The Milkfactory (UK)
And her terrific quartet, Spunk, returned with its first album in three years, En Aldeles Forferdelig Sykdom (Rune Grammofon), an all-improvised amalgam of slurps, scrapes, lurching rhythms, horrifyingly unhinged noises, and fantastical dirges; the record’s unlike anything I’ve heard in years.
Chicago Reader (US)
It´s lively, manic, lovely and weird, and it´s guaranteed to side-fuck your sleepy brain if you pump it up loud in the ´pod whilst travelling at rush hour.

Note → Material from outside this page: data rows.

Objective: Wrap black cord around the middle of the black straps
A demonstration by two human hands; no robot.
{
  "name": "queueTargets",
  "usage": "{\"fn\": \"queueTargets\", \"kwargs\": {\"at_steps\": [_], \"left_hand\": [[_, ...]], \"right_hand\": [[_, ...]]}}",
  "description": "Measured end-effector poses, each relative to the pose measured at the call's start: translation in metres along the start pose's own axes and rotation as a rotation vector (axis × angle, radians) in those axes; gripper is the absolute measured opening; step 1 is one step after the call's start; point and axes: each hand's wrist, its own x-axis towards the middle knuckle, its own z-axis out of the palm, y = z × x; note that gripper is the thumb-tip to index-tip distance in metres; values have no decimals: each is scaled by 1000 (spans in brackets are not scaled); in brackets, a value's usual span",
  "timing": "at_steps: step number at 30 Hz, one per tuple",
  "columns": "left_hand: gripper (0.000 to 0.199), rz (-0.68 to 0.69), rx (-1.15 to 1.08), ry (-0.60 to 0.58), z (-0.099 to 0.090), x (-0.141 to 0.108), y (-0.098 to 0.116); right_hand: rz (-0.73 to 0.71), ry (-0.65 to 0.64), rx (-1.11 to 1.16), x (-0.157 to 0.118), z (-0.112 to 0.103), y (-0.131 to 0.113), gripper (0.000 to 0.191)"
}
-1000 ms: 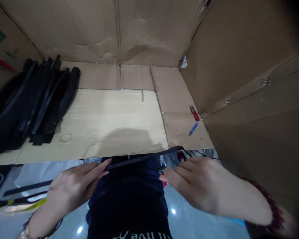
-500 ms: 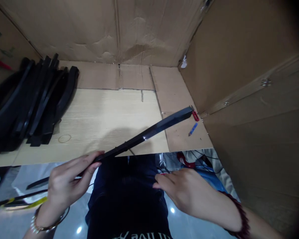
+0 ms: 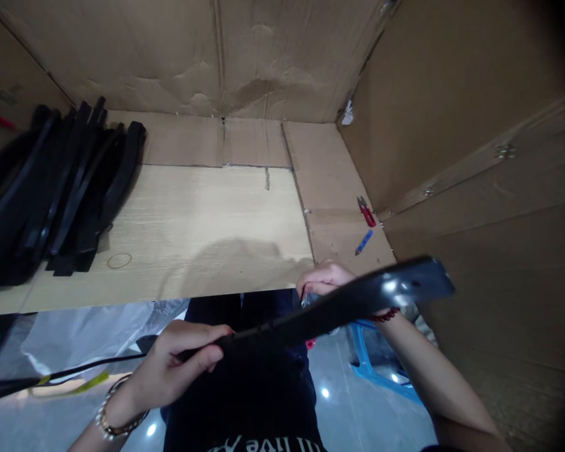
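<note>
My left hand (image 3: pixel 181 358) is closed on one end of a long black curved strip (image 3: pixel 358 301), pinching it between thumb and fingers. The strip slants up to the right in front of my lap, its wide shiny end showing a small hole. Behind the strip, at the front edge of the table, is my right hand (image 3: pixel 327 279), with its fingers curled and partly hidden. A thin dark sliver shows at its fingertips, too small to name. A pile of similar black strips (image 3: pixel 70 188) lies on the left of the table.
Red-handled thread snips (image 3: pixel 367 212) and a blue pencil-like piece (image 3: pixel 364 242) lie at the right of the table (image 3: pixel 207 220). A rubber band (image 3: pixel 119 260) rests near the pile. Cardboard walls (image 3: pixel 461 125) enclose the back and sides. Below right stands a blue plastic stool (image 3: pixel 365 361).
My left hand has moved right and down with the strip, whose far end has swung toward me, off the snips. My right hand has risen to the table edge, behind the strip.
</note>
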Motion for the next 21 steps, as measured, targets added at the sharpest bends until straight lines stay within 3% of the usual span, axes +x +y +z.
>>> {"fn": "queueTargets", "kwargs": {"at_steps": [3, 5, 8, 10, 13, 16, 18, 21], "left_hand": [[34, 48, 39, -181, 3, 1, 4], [31, 102, 170, -228, 0, -1, 5], [29, 142, 531, -172, -5, -5, 5], [29, 167, 735, -122, -6, -6, 5], [30, 176, 924, -27, -5, -5, 6], [29, 137, 1036, 103, -12, -7, 5], [29, 125, 1055, 127, -20, -10, 1], [30, 109, 1050, 128, -30, -17, -6]], "right_hand": [[-101, -118, 220, 12, -16, 4, 45], [-162, -187, 233, 17, -38, 3, 40], [-228, -208, -36, 21, -71, -16, 41], [-263, -199, -228, 20, -80, -39, 45], [-283, -184, -516, 12, -70, -78, 41], [-152, -26, -829, 1, -55, -99, 43], [-42, 23, -863, -6, -53, -99, 39], [1, -15, -771, -13, -54, -93, 37]]}}
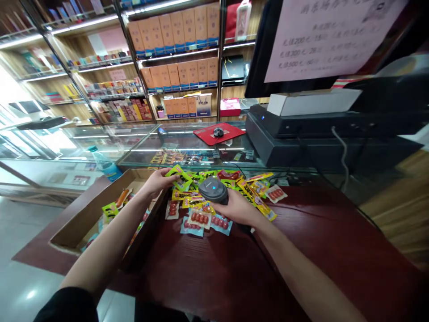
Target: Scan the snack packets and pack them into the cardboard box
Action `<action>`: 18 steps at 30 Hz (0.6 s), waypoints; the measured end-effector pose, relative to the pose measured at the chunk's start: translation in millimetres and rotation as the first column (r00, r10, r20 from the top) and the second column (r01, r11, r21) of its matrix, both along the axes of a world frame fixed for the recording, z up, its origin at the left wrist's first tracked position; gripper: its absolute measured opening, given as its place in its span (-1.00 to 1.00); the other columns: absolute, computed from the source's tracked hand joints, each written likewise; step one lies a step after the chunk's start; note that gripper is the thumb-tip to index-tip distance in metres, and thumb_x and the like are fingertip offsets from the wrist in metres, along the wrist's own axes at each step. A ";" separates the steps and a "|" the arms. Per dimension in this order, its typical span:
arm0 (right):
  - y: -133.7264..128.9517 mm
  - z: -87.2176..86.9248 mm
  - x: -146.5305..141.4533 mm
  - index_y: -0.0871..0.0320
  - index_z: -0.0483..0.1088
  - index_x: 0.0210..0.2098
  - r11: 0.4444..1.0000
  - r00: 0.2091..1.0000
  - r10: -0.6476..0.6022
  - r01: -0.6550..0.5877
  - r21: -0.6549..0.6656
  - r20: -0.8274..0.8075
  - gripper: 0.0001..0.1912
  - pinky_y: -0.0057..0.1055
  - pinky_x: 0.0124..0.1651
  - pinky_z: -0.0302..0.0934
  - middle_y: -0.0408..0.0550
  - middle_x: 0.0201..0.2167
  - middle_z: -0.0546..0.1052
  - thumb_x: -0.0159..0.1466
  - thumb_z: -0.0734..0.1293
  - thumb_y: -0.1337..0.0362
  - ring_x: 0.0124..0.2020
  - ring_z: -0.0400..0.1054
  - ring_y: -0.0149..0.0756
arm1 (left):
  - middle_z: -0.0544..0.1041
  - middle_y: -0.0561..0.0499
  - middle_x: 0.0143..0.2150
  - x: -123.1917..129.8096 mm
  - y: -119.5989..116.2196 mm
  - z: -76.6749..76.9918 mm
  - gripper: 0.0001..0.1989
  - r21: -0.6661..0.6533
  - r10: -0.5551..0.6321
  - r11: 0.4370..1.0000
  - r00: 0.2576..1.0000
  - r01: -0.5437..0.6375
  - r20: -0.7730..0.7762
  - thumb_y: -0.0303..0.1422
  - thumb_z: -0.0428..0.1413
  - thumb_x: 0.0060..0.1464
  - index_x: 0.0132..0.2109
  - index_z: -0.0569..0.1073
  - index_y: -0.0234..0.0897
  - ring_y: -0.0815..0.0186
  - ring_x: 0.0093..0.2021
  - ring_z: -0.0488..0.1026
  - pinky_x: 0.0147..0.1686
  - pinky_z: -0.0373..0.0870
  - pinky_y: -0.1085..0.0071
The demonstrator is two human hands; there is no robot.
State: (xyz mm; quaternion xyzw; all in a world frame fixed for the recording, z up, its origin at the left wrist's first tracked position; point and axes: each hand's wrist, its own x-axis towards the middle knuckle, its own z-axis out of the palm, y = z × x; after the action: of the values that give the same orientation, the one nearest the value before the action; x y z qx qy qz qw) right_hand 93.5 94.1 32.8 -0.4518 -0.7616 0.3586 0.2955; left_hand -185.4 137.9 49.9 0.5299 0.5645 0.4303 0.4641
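Observation:
My left hand (160,182) pinches a small green snack packet (181,178) by its edge, at the left of a pile of packets. In my right hand (236,206) is a dark grey barcode scanner (212,189) with a small blue light on top; its head is over the pile. Around it lie yellow snack packets (264,206), more green ones, and clear and pale blue packets of small red sausages (200,218). An open cardboard box (69,232) with several snack packets inside stands below my left forearm.
A bottle of blue liquid (109,167) stands behind the box. Beyond the dark red tabletop (201,277) is a glass display counter with a red mouse pad (231,132) and mouse (218,132). A monitor, black cash drawer (268,143) and hanging cable (343,156) occupy the right.

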 end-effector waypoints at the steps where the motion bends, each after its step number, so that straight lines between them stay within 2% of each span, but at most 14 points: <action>1: -1.4 1.3 -7.7 0.16 0.51 -0.12 1.000 1.000 0.014 -0.014 0.009 -0.011 -0.64 -0.26 -0.11 0.36 -0.01 -0.24 0.61 0.11 0.40 0.16 -0.17 0.49 -0.11 | 0.59 -0.04 -0.25 -4.8 -5.7 6.0 -0.56 -0.007 0.021 1.000 0.998 -0.020 0.060 -0.24 0.37 -0.28 -0.19 0.54 -0.32 0.30 -0.30 0.53 -0.30 0.46 0.43; 4: -9.2 10.1 -32.3 0.14 0.52 -0.10 1.000 0.999 0.020 -0.019 0.018 -0.046 -0.65 -0.23 -0.06 0.35 -0.03 -0.21 0.61 0.12 0.40 0.17 -0.13 0.48 -0.09 | 0.58 -0.05 -0.27 -13.3 -18.2 17.8 -0.56 0.018 0.052 0.998 0.983 -0.056 0.178 -0.31 0.42 -0.36 -0.26 0.52 -0.35 0.31 -0.31 0.53 -0.31 0.50 0.41; 6: -15.7 15.8 -47.7 0.12 0.52 -0.10 0.999 0.997 0.018 -0.014 0.045 -0.073 -0.65 -0.22 -0.06 0.35 -0.04 -0.19 0.61 0.14 0.39 0.16 -0.11 0.48 -0.08 | 0.57 -0.04 -0.29 -18.4 -21.6 18.9 -0.58 0.029 0.061 0.997 0.965 -0.071 0.256 -0.36 0.42 -0.36 -0.28 0.49 -0.36 0.30 -0.31 0.53 -0.30 0.53 0.35; 8: -21.0 17.1 -60.0 0.12 0.51 -0.08 0.997 0.995 0.024 -0.017 0.080 -0.094 -0.64 -0.20 -0.05 0.35 -0.03 -0.18 0.61 0.14 0.39 0.15 -0.10 0.48 -0.07 | 0.56 -0.03 -0.31 -24.9 -22.2 14.5 -0.61 0.015 0.052 0.998 0.945 -0.060 0.322 -0.41 0.41 -0.34 -0.30 0.47 -0.37 0.28 -0.30 0.54 -0.28 0.56 0.28; 11: -25.1 9.8 -70.3 0.14 0.50 -0.05 0.993 0.994 0.046 -0.035 0.111 -0.096 -0.62 -0.17 -0.02 0.34 0.01 -0.17 0.60 0.14 0.39 0.18 -0.09 0.47 -0.06 | 0.54 -0.02 -0.33 -34.5 -20.6 2.3 -0.66 -0.036 0.052 0.998 0.931 -0.042 0.362 -0.49 0.39 -0.29 -0.32 0.45 -0.38 0.27 -0.30 0.55 -0.26 0.57 0.24; 14: -25.9 -1.0 -71.2 0.16 0.50 -0.07 0.993 0.998 0.046 -0.040 0.111 -0.047 -0.63 -0.17 -0.02 0.34 0.01 -0.18 0.61 0.14 0.40 0.17 -0.10 0.48 -0.05 | 0.54 -0.02 -0.34 -38.7 -18.8 -6.9 -0.68 -0.093 0.079 0.995 0.927 -0.048 0.366 -0.55 0.38 -0.28 -0.32 0.45 -0.40 0.28 -0.32 0.55 -0.23 0.58 0.22; 18: -26.5 -7.5 -65.2 0.17 0.50 -0.09 0.995 0.998 0.059 -0.058 0.077 -0.010 -0.63 -0.18 -0.03 0.35 -0.03 -0.19 0.61 0.14 0.39 0.16 -0.10 0.48 -0.05 | 0.54 -0.02 -0.35 -38.0 -18.0 -9.3 -0.67 -0.125 0.088 0.991 0.920 -0.043 0.383 -0.57 0.39 -0.30 -0.35 0.43 -0.40 0.28 -0.31 0.55 -0.16 0.56 0.16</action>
State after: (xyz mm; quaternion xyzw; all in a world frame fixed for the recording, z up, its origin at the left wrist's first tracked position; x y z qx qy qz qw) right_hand 28.3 67.6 25.3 -0.4153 -0.7860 0.3404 0.3064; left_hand -223.4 119.9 40.5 0.3878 0.5027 0.5090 0.5813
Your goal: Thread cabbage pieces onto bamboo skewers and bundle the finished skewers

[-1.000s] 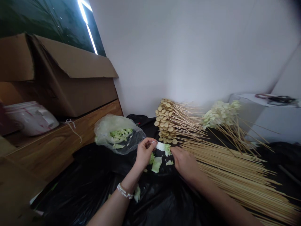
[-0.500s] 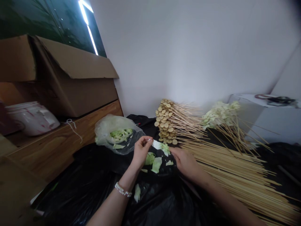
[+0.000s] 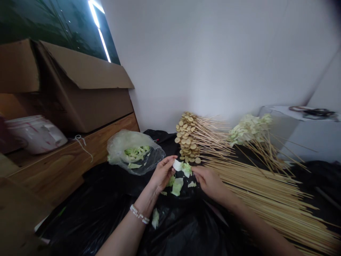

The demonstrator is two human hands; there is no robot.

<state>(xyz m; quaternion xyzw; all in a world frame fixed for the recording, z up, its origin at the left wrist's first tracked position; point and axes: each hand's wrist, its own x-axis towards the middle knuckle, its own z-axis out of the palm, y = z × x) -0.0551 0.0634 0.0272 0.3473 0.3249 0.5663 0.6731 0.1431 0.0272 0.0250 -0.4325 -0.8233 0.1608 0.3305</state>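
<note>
Lower and turned slightly since the earlier frame: left hand (image 3: 163, 174), fingers closed on the white end of a cabbage leaf piece (image 3: 178, 165), pearl bracelet (image 3: 139, 214) on the wrist. Right hand (image 3: 209, 183) just beside the piece's green end, its grip impossible to tell. Cabbage leaf piece held above a black plastic sheet (image 3: 87, 213), with loose cabbage scraps (image 3: 177, 186) just below it, a clear plastic bag (image 3: 119, 149) of chopped cabbage to its left, a stack of skewered round slices (image 3: 185, 138) just behind it, bare bamboo skewers (image 3: 261, 199) to its right, skewered cabbage leaves (image 3: 249, 129) well behind and rightward, and a cardboard box (image 3: 80, 89) well to its left.
</note>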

Maja Ratkje´s all-female improv chaos quartet blows the mind and chills the bones: new album ”En Aldeles Forferdelig Sykdom” (Rune Grammofon) is a beautiful lesson in how growls, screams, gibbers and roars can sound when used as textures in their own right, and when buffered by strange-harmonied horns (grooving and skanking at an unamed angle) and scattershot percussion. Interludes of crystalline, microtonal vocals drift sporadically through the chopped-up clutter, flutter and clatter, and open into creepily nonchalant vistas. No histronics, just knife-edge menace and exuberance mixed to a perfect peak.
Plan B (UK)
So after all these references to music and eras gone by, putting labels on Spunk is difficult. Calling them a “free-improv” group sounds too closely rooted in jazz, which Spunk have little in common with. Although never clinical in their approach, their music is indebted to European (non-jazz) improvisation as well as early concréte and electro-acoustic music. While not sitting comfortably in any category, each track on “En Aldeles Forferdelig Sykdom” unfolds with the broken finesse of Carl Stalling’s Looney Tunes music and brings its own voice out of the history it’s indebted to. It’s jarring in the best ways possible, yet full of personality, charm, and a nostalgic wisdom of a time a lot of us weren’t alive to see.